What moved you to write your book?

I wrote this book after years of writing for and working with clients who want to use the latest and greatest artificial intelligence to grow their businesses. I covered trends in cloud business intelligence (BI) software for small and midsize businesses as an analyst at Gartner before transitioning to systems and service design work for U.S. government clients. 

This work has shown me that regardless of size, industry, mission, etc., today’s organizations are simply not prepared to build or use AI effectively. While some organizations are more mature than others, most don’t have the tools, talent, or strategy to yield high-quality data, which is crucial for using AI. I wrote this book for leaders who want to get started doing data governance and know they need help getting their strategies off the ground. 

Can you give us a short definition of data governance?

Data governance is the confluence of people, processes and tools used to deploy data at scale. It’s the backbone of ethical AI – and AI writ large – because you can’t produce AI that’s ethical or accurate without data governance. 

Can you identify the top pitfalls organizations stumble over in scaling these projects?
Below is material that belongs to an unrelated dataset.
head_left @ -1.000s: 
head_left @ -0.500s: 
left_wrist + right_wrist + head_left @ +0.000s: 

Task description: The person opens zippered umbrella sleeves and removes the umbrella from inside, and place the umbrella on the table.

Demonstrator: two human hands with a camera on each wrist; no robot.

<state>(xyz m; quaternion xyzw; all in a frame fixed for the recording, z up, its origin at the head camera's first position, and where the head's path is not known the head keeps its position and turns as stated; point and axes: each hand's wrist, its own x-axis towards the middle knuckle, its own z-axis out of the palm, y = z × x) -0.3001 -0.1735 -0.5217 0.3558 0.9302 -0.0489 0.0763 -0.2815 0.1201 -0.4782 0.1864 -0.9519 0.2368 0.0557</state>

  1. Not having a data strategy that matches their mission. There’s a reason why your organization exists, whether it’s a commercial, Open Source, or nonprofit org. When I once asked a chief data officer (CDO) what his org’s mission was, he started explaining what his data office did and the new machine-learning tools that he wanted to use. He also told me we would “do data governance later” once some models reached production. This proved to me that his office was not ready to use machine learning or invest in data governance, because he didn’t know how his office created business value that helped fulfill the mission.
  2. Not defining data quality standards. At the absolute bare minimum, you need to define Pass and Fail conditions for your data. I’ve spoken to quality assurance (QA)s who told me that they basically can’t do their jobs because they don’t know if data flowing through the pipelines they review meets organizational standards. Likewise, I often speak to data product users who tell me they distrust the data that their organizations produce. If colleagues and users can’t be assured that your data has been vetted, they won’t have a good reason to trust it.
  3. Not defining data quality standards. At the absolute bare minimum, you need to define Pass and Fail conditions for your data. I’ve spoken to QAs who told me that they basically can’t do their jobs because they don’t know if data flowing through the pipelines they review meets organizational standards. Likewise, I often speak to data product users who tell me they distrust the data that their organizations produce. If colleagues and users can’t be assured that your data has been vetted, they won’t have a good reason to trust it.
  4. Not knowing the source systems for their data. I’ve lost track of how many times I’ve worked on client projects and asked where certain datasets lived only to be met with shrugged shoulders. This is one of many examples of why data lineage is so essential: If you don’t even know where your data is, how can you start using it to build AI?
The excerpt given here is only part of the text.